PROBLEM TO WORK ON:
Reproduce the listing that follows with no differences at all.

DATA:

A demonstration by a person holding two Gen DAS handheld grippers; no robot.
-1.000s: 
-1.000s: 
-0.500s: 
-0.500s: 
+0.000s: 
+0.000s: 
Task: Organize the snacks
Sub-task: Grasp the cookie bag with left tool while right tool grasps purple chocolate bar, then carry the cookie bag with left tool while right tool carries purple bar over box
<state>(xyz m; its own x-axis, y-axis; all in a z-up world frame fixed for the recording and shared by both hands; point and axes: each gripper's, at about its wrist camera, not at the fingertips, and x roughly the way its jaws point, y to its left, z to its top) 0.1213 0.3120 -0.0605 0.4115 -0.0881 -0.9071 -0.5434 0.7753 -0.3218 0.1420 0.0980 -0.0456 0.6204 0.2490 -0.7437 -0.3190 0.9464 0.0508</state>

RESULT OF THE EXERCISE:
A demonstration by a person holding two Gen DAS handheld grippers; no robot.
-1.000s: 
-1.000s: 
-0.500s: 
-0.500s: 
+0.000s: 
+0.000s: 
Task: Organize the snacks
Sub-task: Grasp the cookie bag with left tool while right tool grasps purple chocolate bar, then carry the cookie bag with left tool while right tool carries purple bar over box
<state>(xyz m; its own x-axis, y-axis; all in a z-up world frame fixed for the recording and shared by both hands; point and axes: each gripper's, at about its wrist camera, not at the fingertips, and x roughly the way its jaws point, y to its left, z to its top) 0.1213 0.3120 -0.0605 0.4115 -0.0881 -0.9071 -0.5434 0.7753 -0.3218 0.1420 0.0980 -0.0456 0.6204 0.2490 -0.7437 -0.3190 0.9464 0.0508</state>

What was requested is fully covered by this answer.